Pure bliss. For all of this company’s high-minded environmentalist ambition — for its multiple master plans and Musk’s discussion of ending global reliance on fossil fuels — the prevailing sense under the tent was Teslas are superior simply because they are really fucking fun to drive. If this is environmentalism, it’s a messy kind of environmentalism, one that has less in common with granola than it does with, say, Soylent. “I can tell you that there’s more Republicans driving Teslas than there are Democrats,” Alessi told me. “I don’t drive them because I want to save the planet. I drive them because they’re a superior vehicle.” The appeal is not exactly that Teslas are better for the environment, it’s that the future happens to be in electric vehicles, and these people want to be first to the future, whatever it looks like. Environmentalism isn’t the end, it’s the means. Have some more salami.

“For a long time, [electric vehicles] have been associated with, like, Ralph Nader,” Kevin, the Chicagoan, said. “But the Tesla isn’t a compromise car. It’s fast as hell, can go far, quiet, safe. This feels like a vision of the future.”

“In a good way,” he hastened to add.

Around 9 p.m., Musk took the stage, bathed in light, for a short speech. He went over statistics about the factory’s size and answered a few questions, a chorus of whoops and hollers filling up every pause.

“The Tesla mission is to accelerate the world through sustainable energy,” he said. “It matters to the world. It matters if it happens sooner or later. It matters if it happens at scale.”

“It’s about making enough electric cars, enough stationary battery packs that it actually moves the needle from a global carbon-production perspective — that it actually does really change the world,” Musk continued, with all the audacity of an ice sculpture in the desert. “It has to be big because the world is big.”

“Beam me up, Elon!” someone shouted from the front.

Musk smiled. Here he was in a temple bigger than the Vatican, surrounded by people who believe in his vision so much they came here to see it 14-percent built. You’d be smiling, too, but of course it helps when your handlers remind you to.

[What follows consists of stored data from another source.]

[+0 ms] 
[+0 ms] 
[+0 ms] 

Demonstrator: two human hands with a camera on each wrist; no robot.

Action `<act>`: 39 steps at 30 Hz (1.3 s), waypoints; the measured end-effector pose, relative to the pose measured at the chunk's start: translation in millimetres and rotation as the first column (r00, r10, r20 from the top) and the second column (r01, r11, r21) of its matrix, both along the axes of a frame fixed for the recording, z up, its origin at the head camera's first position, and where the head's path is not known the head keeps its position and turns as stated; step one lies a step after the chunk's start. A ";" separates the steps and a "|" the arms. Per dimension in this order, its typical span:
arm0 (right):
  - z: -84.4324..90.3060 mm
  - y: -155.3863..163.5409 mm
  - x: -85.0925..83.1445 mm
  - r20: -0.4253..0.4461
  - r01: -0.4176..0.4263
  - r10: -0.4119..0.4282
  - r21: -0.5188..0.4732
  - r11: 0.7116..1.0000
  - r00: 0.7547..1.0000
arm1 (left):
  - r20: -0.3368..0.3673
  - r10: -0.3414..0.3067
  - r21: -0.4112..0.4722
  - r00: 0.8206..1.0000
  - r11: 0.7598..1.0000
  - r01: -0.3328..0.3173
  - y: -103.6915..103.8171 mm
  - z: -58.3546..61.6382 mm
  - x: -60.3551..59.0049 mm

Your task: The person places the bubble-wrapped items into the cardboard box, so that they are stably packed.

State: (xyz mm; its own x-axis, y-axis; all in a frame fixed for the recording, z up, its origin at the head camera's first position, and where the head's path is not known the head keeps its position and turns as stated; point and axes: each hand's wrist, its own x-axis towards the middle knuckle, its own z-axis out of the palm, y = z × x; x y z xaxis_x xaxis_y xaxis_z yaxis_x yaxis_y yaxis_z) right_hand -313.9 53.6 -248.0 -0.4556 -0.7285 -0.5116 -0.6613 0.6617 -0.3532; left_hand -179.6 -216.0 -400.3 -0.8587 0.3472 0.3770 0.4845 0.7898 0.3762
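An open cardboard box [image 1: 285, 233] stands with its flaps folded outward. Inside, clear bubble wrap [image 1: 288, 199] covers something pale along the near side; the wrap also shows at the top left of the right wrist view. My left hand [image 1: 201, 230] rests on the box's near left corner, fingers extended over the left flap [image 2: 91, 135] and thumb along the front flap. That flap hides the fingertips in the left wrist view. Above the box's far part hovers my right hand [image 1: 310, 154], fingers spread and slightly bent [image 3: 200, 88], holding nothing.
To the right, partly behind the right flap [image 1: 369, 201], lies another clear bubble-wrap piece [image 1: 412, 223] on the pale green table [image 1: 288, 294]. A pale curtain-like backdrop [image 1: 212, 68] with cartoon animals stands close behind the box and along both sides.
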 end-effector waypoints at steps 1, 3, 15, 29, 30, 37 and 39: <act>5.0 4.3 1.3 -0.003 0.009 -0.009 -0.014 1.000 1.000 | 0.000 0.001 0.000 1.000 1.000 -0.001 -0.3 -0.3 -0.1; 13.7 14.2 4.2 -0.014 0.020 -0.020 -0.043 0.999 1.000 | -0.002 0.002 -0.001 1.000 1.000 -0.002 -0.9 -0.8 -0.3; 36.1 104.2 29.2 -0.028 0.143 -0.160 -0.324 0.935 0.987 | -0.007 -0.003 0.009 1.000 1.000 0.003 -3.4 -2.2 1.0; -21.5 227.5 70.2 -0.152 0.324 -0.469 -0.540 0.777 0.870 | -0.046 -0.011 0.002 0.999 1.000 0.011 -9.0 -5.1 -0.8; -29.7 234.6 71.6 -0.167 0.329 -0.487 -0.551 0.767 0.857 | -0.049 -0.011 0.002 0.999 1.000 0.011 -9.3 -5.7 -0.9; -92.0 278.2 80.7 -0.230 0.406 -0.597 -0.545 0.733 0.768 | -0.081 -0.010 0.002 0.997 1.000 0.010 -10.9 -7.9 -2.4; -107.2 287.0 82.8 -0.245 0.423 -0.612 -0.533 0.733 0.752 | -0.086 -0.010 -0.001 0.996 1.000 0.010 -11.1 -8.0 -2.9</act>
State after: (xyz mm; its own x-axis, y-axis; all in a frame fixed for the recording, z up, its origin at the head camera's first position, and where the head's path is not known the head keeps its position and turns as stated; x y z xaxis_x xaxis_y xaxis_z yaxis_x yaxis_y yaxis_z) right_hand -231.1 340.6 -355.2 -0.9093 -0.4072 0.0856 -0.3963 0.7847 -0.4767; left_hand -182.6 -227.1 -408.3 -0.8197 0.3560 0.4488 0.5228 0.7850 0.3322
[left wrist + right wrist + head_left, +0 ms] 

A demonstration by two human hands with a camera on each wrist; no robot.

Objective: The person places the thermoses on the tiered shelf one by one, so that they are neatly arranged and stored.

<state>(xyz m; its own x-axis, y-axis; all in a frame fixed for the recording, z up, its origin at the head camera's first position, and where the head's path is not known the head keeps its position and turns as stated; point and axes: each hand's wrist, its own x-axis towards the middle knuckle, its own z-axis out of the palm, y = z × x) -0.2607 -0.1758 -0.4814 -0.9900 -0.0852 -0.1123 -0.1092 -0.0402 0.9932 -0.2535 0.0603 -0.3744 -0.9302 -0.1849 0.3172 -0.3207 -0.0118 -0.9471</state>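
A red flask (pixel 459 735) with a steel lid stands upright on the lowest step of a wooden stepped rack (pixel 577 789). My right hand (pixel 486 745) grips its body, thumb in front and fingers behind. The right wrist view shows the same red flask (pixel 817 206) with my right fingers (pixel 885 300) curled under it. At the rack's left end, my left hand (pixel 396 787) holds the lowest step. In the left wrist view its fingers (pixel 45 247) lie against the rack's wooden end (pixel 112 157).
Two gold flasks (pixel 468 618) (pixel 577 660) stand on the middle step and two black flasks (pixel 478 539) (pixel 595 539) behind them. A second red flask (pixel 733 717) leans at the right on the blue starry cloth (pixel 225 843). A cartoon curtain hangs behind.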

By 11 p.m. or so, not a soul was on the dance floor for a funk cover of “Get Your Freak On,” but the line for factory tours still snaked 40 or 50 long through the ballroom. A guy wearing a matching blazer, pants, and T-shirt in Tesla’s blood-red chatted up a Chinese car vlogger toting a massive video rig. By midnight, an hour before the party was set to end, the room was nearly empty and the bar staff had begun packing up. No one was here for the free drinks, anyway.

CORRECTION

A Tesla model S costs around $66,000, or less than $60,000 after federal incentives. An earlier version of this article misstated the price.